Meteorologist predicts heat wave

By Leslie Radford: Freedom Newspapers

Mark Friesen has maintained residential lawns in the area for eight years and is thankful this summer has been more forgiving than usual. With out-of-the-ordinary rainfall, temperatures have been lower, he said.
Friesen spends around eight hours most days of the week with his lawn service. To stay cool, he drinks plenty of water and wears a hat that resembles a baseball cap with “flaps” on the back.
“Last summer was so hot,” he said. “It’s nice when we have a yard with shade trees to do.”
Meteorologist Chuck Jones with the National Weather Service in Albuquerque said temperatures will linger in the mid to upper 90s with a slight chance of reaching 100 degrees by week’s end. The heat is brought on by a high-pressure system centering over New Mexico, he said.
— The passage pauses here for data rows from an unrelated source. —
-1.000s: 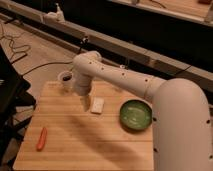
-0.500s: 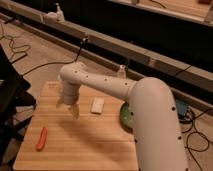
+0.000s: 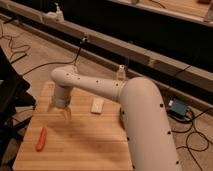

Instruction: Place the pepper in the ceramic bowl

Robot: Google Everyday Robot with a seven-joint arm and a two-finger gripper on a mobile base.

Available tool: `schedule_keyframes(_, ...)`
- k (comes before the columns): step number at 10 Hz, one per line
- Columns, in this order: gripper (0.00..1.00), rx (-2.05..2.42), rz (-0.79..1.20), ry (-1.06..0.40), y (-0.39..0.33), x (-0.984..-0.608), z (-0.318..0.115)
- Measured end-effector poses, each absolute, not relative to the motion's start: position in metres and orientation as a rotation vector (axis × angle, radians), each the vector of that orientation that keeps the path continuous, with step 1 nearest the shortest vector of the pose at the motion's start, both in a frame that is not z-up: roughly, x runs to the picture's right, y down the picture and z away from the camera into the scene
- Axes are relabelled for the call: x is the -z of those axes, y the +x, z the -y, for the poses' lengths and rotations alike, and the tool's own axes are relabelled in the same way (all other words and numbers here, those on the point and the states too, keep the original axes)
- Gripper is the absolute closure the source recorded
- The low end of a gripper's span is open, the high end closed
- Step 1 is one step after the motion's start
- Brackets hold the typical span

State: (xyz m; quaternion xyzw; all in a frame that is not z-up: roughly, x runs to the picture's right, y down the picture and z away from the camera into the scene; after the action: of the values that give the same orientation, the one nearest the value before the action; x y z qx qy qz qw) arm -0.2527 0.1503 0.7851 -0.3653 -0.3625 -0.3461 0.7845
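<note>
The pepper is a small slim orange-red piece lying on the front left of the wooden table. My gripper hangs from the white arm above the left part of the table, up and to the right of the pepper and apart from it. Its fingers are spread, with nothing between them. The ceramic bowl is hidden behind my arm's thick white link.
A flat white rectangular block lies on the table to the right of the gripper. Cables run over the floor behind the table. A dark object stands at the left edge. A long rail crosses the background.
The arm has swung left and toward the front; the gripper has come down closer to the pepper. The arm's thick link now covers the bowl. The pepper and the white block have not moved.
</note>
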Motion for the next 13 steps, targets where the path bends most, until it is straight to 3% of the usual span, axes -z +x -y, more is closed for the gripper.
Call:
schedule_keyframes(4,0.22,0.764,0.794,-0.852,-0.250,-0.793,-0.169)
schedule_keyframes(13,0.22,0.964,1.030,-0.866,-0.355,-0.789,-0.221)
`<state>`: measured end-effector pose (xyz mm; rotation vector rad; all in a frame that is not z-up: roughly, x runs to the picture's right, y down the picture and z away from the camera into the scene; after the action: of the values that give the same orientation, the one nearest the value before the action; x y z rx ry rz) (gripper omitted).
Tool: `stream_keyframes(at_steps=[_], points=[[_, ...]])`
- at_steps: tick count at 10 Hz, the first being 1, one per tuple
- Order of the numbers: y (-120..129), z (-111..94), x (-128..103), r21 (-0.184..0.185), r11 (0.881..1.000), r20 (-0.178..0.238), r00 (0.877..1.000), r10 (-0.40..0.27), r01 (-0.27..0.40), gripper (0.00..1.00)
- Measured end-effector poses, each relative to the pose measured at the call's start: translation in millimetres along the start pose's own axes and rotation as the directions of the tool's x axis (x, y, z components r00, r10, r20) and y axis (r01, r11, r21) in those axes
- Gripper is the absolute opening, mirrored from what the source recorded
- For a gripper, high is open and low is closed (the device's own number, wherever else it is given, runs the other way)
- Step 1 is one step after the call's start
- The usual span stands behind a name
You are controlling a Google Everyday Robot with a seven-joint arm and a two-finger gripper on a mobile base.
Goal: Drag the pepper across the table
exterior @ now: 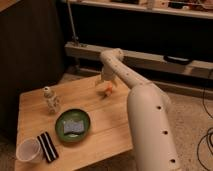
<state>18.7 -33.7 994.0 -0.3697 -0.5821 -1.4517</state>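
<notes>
The pepper (108,90) is a small orange tapered piece lying on the light wooden table (117,120), near its far right edge. My gripper (104,82) hangs at the end of the white arm, right above and behind the pepper, at the pepper's upper end. Whether it touches the pepper does not show.
A white speckled bottle (50,99) stands at the table's left. A green plate (73,125) with a grey-blue sponge sits in the middle front. A black striped packet (47,146) and a clear plastic cup (28,150) are at the front left corner. A shelf unit runs behind the table.
</notes>
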Motion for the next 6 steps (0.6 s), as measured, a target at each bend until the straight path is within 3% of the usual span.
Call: stream_keyframes(at_steps=[3,6], points=[[15.0,12.7,-5.8,-0.010,0.999,0.035,0.998,0.046,-0.046,0.80],[24.0,15.7,-17.8,-0.011,0.998,0.042,0.997,0.068,-0.067,0.79]])
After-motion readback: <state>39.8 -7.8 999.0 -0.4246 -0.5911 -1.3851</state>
The last time the official temperature in Clovis hit triple digits — 103 — was June 15, 2004, according to the NWS. The all-time high for the month was 110 on June 25, 1990.
Area health officials encourage people to protect themselves from the summer heat and sun.
“First and foremost, stay hydrated,” said Phil Teakell with Clovis’ Public Health Department. “The way to know you are well hydrated is that you have to go to the bathroom about every half hour. You need to be taking in more fluids than you are putting out.”
Teakell said it is common for people to suffer from heat stroke even in 90-degree weather and babies and senior citizens are more apt to experience problems.
Besides dehydration, symptoms include dizziness and fatigue, Teakell said.
He encourages people without air conditioners this summer to visit an air-conditioned public building like the mall or library for a few hours to cool off. The hottest day this year so far was May 23 with a high of 98, according to NWS.
The NWS said thunderstorms are possible through the weekend but skies should remain mostly sunny in eastern New Mexico.
Teakell suggests sun screen with SPF 30 or higher to prevent sun burn and to reapply often as sweat and other moisture can dilute the sun block.